I’m fitting categorical models with n = 2,318, two group-level effects per category contrast and 30 to 40 population-level effects per category contrast. The total number of estimated parameters is thus in the 100-120 range. I run 4 chains with 1,000 warmup iterations and 2,500 sampling iterations for a total of 10,000 post-warmup iterations.
I use N(0, 4) priors for the population-level parameters, and Exp(2) priors for the group-level SDs. These are are fairly weak as the intention is simply to eliminate extreme values.
Given that a single model takes over an hour to fit, having to refit a model due to divergent traditions is a big deal that I would rather avoid whenever possible. Thus, for example, I am inclined to ignore the following warning:
There were 2 divergent transitions after warmup. Increasing adapt_delta above 0.8 may help. See http://mc-stan.org/misc/warnings.html#divergent-transitions-after-warmup
Two divergent transitions in 10,000 draws, with every Rhat at 1.0, seem few enough to ignore, given that the divergence rate is only 0.02%.
Another, similar model had 22 divergent transitions for a total divergence rate of 0.22%. I am less sure about the safety of ignoring this. However, like I said above, refitting a model is no fun when it entails an hour-long wait.
In short: is there a guideline about what percentage of divergences out of the total number of non-warmup iterations is safe to ignore when all Rhats = 1?
you probably don’t like to hear this but… I would take every divergence seriously. I agree that there’s probably not a problem in this case, but having divergences is an indication that something is wrong.
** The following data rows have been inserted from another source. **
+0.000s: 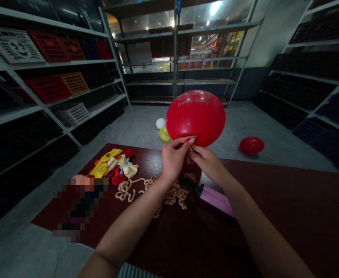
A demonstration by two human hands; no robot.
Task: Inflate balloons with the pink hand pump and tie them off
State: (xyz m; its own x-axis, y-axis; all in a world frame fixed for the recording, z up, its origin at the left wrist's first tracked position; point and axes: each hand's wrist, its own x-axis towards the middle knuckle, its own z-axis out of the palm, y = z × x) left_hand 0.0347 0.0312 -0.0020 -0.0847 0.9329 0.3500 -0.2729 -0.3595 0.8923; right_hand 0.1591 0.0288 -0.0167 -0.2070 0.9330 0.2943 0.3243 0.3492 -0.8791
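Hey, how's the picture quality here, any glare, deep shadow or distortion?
In the head view: small highlights on the held red balloon; a blown-out light at the top; the right-hand shelves sink into shadow, detail lost; shelf posts lean toward the edges, like wide-lens distortion; pixelated blocks hide part of the table's left side.

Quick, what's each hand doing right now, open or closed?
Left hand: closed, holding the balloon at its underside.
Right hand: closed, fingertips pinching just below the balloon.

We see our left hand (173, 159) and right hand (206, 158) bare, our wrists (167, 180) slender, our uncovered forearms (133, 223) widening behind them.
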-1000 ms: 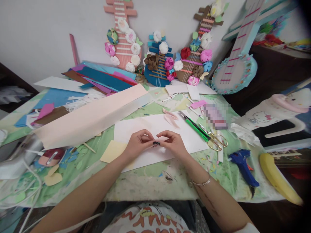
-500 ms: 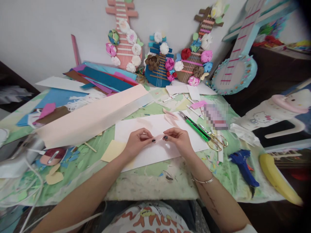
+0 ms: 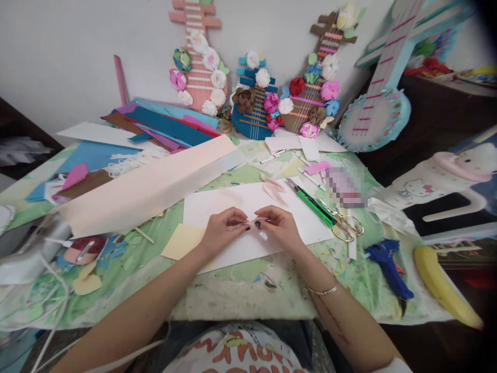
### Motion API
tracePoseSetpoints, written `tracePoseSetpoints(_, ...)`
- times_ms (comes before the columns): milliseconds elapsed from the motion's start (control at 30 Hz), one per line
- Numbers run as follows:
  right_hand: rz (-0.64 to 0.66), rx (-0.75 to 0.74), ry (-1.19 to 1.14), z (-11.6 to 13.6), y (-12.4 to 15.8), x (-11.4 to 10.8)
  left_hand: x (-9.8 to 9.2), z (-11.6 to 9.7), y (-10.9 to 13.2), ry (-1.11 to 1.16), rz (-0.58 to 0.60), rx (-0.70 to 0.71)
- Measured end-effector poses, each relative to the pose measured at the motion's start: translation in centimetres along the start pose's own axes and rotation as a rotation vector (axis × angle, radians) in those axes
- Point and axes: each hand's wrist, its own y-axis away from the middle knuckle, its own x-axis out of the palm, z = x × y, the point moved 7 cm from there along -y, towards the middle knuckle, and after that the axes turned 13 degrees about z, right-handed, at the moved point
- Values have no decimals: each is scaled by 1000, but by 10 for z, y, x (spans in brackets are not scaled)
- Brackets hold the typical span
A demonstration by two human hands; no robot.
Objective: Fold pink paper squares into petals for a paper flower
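Observation:
My left hand (image 3: 225,228) and my right hand (image 3: 280,228) meet over a white sheet (image 3: 229,257) on the table. Between their fingertips is a small pale pink paper piece (image 3: 253,223), pinched from both sides and mostly hidden by fingers and thumbs. Just beyond my right hand, a few pale pink paper petals (image 3: 274,190) lie on the sheet. A green craft knife (image 3: 314,204) rests to the right, with gold-handled scissors (image 3: 347,228) beside it. Left of my hands a cream paper piece (image 3: 182,241) touches the sheet.
A long pale pink paper strip (image 3: 151,181) lies at the left. A blue glue gun (image 3: 390,269) and a banana (image 3: 446,290) are at the right edge, below a tumbler (image 3: 419,186). Flower-covered paper instruments (image 3: 254,111) lean on the wall. Scraps litter the green cloth.
Both hands have drawn slightly closer together, with the fingers shifting on the pink paper piece. It shows less between them now. The other things on the table look unmoved.

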Motion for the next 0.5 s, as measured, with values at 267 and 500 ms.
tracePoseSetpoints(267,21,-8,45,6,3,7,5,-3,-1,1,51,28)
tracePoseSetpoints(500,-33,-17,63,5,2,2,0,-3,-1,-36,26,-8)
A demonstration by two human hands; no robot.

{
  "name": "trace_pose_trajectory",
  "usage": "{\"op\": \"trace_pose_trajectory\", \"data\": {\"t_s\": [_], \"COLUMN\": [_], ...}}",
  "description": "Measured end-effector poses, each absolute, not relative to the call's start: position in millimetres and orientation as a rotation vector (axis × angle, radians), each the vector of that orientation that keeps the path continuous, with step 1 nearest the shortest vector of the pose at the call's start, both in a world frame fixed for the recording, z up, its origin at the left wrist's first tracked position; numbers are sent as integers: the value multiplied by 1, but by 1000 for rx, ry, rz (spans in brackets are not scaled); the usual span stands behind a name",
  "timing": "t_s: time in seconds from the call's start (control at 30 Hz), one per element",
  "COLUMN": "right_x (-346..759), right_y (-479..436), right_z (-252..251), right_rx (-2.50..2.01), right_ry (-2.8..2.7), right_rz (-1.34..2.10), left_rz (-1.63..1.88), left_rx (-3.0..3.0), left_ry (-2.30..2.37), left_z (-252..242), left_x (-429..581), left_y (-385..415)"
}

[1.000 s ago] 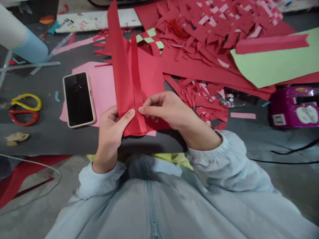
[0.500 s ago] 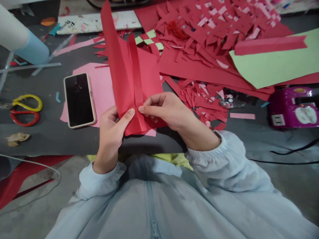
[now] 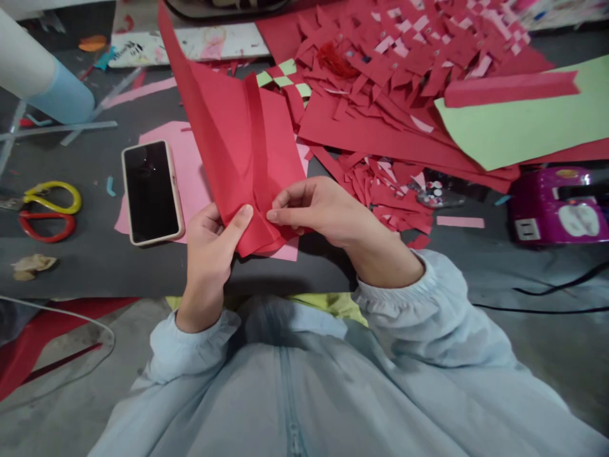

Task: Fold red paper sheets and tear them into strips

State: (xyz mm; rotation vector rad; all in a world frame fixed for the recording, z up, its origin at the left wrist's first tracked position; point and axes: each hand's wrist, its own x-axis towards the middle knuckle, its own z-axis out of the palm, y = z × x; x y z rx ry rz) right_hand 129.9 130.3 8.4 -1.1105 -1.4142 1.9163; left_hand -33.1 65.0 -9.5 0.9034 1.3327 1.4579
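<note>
Both hands hold a folded sheet of red paper (image 3: pixel 233 146) by its near end, above the dark table (image 3: pixel 95 266). My left hand (image 3: pixel 212 244) grips the sheet's lower left edge, thumb pressed on top. My right hand (image 3: pixel 318 209) pinches a narrow folded strip that runs up the middle of the sheet. The sheet's far end rises to the upper left. A pink sheet (image 3: pixel 193 162) lies flat beneath it.
A black phone (image 3: pixel 151 190) lies left of the hands. Yellow and red scissors (image 3: pixel 45 209) sit at the far left. Red paper scraps and a woven red-pink piece (image 3: pixel 404 57) fill the back, beside a green sheet (image 3: pixel 518 127). A purple device (image 3: pixel 561 206) stands right.
The red sheet's far end has swung to the left and opened flatter. Both hands stay at its near end, with the pinch slightly lower.
</note>
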Motion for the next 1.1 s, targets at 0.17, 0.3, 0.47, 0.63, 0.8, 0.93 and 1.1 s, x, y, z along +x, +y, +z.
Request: {"op": "trace_pose_trajectory", "data": {"t_s": [0.17,0.3,0.47,0.63,0.8,0.93,1.1], "right_x": [129,128,128,130,133,134,134], "right_y": [130,129,129,131,131,131,131], "right_z": [9,9,7,8,11,11,12], "right_rx": [-1147,-1152,-1162,-1171,-1114,-1118,-1115], "right_ry": [-1365,-1369,-1348,-1352,-1447,-1452,-1439], "right_rz": [1861,1846,1813,1786,1899,1867,1852], "left_rz": [1372,1384,1426,1443,1457,1408,1390], "left_rx": [912,899,893,894,898,924,942], "left_ry": [1281,1274,1318,1379,1392,1382,1366], "left_z": [-11,-12,-11,-9,-11,-13,-13], "left_x": [-34,-35,-34,-34,-35,-36,-37], "left_y": [64,64,65,65,65,65,65]}}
That it takes so long to sample could also be an indication.
I assume you’ve done prior predictive checks and that the priors are sane?
In both the 2-divergences case and the 22-divergences case? My own inexpert intuition was that the latter was much likelier to indicate a problem. You are correct that I don’t like to refit models, but if theres’s a serious risk of biased estimates, I have no choice. The question remains: how few divergences out of 10,000 posterior draws are few enough to ignore? I’d love to get more than one opinion too, if possible.
As for prior information, the priors I use have now been added to the original post. They are sane in the sense that they rule out preposterously large absolute values of the population-level logits. I have tested them against an equivalent frequentist model that is simple enough to achieve convergence, verifying that both the Bayesian model with these priors and the frequentist model with no priors yield similar parameter estimates when there is no (quasi-)complete separation. This is the desired behavior because I don’t want to implement shrinkage except in cases where the MLE is infinite.
I don’t fully understand the concept of prior predictive checks yet as this is the first time I ever hear about it. My population-level priors are all centered around 0 to reflect the principle of indifference. Their purpose is simply to prevent the sampler from considering logits greater than 10 in absolute value. If I’ve understood the idea of prior predictive checks correctly (and I may not have), simulating new y from these priors would simply yield an even distribution of the 4 outcome categories.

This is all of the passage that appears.